» Task to complete
Leave every image out, and return the rest of the data word for word.

» Recorded information
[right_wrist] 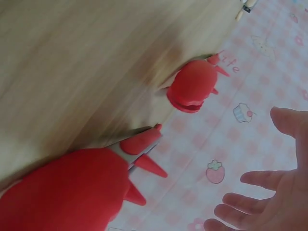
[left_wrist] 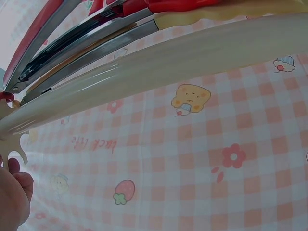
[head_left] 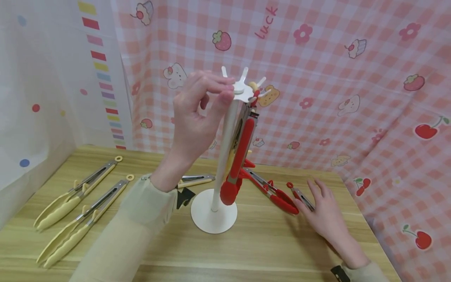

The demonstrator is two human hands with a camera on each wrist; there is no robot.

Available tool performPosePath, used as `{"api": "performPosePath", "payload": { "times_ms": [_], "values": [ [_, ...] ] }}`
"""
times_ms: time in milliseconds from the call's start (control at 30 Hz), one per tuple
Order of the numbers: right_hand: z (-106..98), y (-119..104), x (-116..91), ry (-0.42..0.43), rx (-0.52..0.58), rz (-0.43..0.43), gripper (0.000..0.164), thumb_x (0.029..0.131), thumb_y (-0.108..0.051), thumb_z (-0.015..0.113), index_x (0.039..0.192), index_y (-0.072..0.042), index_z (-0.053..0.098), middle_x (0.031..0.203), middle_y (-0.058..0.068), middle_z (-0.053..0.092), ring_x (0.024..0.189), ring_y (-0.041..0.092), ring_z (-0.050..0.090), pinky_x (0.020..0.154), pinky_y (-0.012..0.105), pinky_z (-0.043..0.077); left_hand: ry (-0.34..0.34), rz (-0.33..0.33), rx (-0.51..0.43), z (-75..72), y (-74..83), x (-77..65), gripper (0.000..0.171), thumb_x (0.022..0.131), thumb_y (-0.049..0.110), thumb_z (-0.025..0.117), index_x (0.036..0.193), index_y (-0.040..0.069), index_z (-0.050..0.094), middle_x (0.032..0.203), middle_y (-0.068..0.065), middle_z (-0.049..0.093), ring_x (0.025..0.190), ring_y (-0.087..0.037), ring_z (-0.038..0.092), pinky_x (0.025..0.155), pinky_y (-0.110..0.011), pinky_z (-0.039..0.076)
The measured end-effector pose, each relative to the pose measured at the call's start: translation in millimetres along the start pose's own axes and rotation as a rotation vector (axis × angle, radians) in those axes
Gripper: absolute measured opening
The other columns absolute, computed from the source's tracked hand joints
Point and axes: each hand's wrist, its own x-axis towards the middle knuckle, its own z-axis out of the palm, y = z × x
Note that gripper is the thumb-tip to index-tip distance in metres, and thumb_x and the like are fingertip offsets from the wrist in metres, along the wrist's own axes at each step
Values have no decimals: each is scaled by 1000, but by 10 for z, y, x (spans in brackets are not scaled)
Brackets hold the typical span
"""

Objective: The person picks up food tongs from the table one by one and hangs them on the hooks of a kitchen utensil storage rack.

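Thumb and fingers of my left hand point(head_left: 199, 105) pinch the top of a white utensil stand point(head_left: 214, 225), at its left-hand hooks. On the right side of that stand hang red tongs point(head_left: 243, 149), with yellow-edged tongs partly hidden behind them; the left wrist view shows metal arms point(left_wrist: 91, 62) beside the pole. My right hand point(head_left: 324, 213) is over the table on the right, fingers spread and holding nothing. Close to its fingertips lie red-ringed tongs point(head_left: 302, 197), mostly covered by the hand. Another pair of red tongs point(head_left: 282, 199) rests just left of it.
Two yellow tongs point(head_left: 61, 213) lie on the left of the wooden table point(head_left: 260, 250). More yellow tongs point(head_left: 197, 181) lie behind the left wrist. A pink checked cloth point(head_left: 299, 129) hangs along the back and right, and a white cloth point(head_left: 46, 98) on the left.
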Motion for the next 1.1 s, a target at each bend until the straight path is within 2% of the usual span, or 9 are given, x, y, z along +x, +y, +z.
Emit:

» Task response
[right_wrist] 
[left_wrist] 
[head_left] 

The demonstrator is two human hands with a camera on each wrist; there is no robot.

Available tool performPosePath, used as `{"api": "performPosePath", "payload": { "times_ms": [_], "values": [ [_, ...] ] }}`
"""
times_ms: time in milliseconds from the call's start (control at 30 Hz), one per tuple
Order of the numbers: right_hand: z (-106..98), y (-119..104), x (-116..91), ry (-0.42..0.43), rx (-0.52..0.58), rz (-0.43..0.43), gripper (0.000..0.164), thumb_x (0.029..0.131), thumb_y (-0.108..0.051), thumb_z (-0.015..0.113), index_x (0.039..0.192), index_y (-0.072..0.042), index_z (-0.053..0.098), middle_x (0.031..0.203), middle_y (-0.058..0.068), middle_z (-0.053..0.092), ring_x (0.024..0.189), ring_y (-0.041..0.092), ring_z (-0.050..0.090), pinky_x (0.020..0.154), pinky_y (-0.012..0.105), pinky_z (-0.043..0.077); left_hand: ry (-0.34..0.34), rz (-0.33..0.33), rx (-0.51..0.43), z (-75..72), y (-74..83), x (-77..65), gripper (0.000..0.171), thumb_x (0.022..0.131), thumb_y (-0.049..0.110), thumb_z (-0.025..0.117), index_x (0.036..0.193), index_y (-0.040..0.069), index_z (-0.050..0.094), middle_x (0.032..0.203), middle_y (-0.068..0.065), middle_z (-0.049..0.093), ring_x (0.025..0.190), ring_y (-0.087..0.037), ring_z (-0.038..0.092), pinky_x (0.025..0.155), pinky_y (-0.110..0.011), pinky_z (-0.039..0.076)
The measured end-effector pose, each relative to the pose measured at the call's start: translation in millimetres along the start pose's own axes and rotation as a rotation vector (axis × angle, radians) in those axes
Gripper: absolute measured opening
The other columns absolute, computed from the source's tracked hand joints
Point and axes: each hand's wrist, its own x-axis towards the middle knuckle, its own z-axis out of the palm, y = z × x
Note that gripper is the thumb-tip to index-tip distance in metres, and thumb_x and the like are fingertip offsets from the wrist in metres, along the wrist's own axes at each step
Values have no decimals: each is scaled by 1000, but by 10 for z, y, x (spans in brackets are not scaled)
Brackets hold the typical span
"""

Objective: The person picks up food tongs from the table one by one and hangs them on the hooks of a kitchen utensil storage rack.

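Thumb and fingers of my left hand point(head_left: 199, 105) pinch the top of a white utensil stand point(head_left: 214, 225), at its left-hand hooks. On the right side of that stand hang red tongs point(head_left: 243, 149), with yellow-edged tongs partly hidden behind them; the left wrist view shows metal arms point(left_wrist: 91, 62) beside the pole. My right hand point(head_left: 324, 213) is over the table on the right, fingers spread and holding nothing. Close to its fingertips lie red-ringed tongs point(head_left: 302, 197), mostly covered by the hand. Another pair of red tongs point(head_left: 282, 199) rests just left of it.
Two yellow tongs point(head_left: 61, 213) lie on the left of the wooden table point(head_left: 260, 250). More yellow tongs point(head_left: 197, 181) lie behind the left wrist. A pink checked cloth point(head_left: 299, 129) hangs along the back and right, and a white cloth point(head_left: 46, 98) on the left.
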Motion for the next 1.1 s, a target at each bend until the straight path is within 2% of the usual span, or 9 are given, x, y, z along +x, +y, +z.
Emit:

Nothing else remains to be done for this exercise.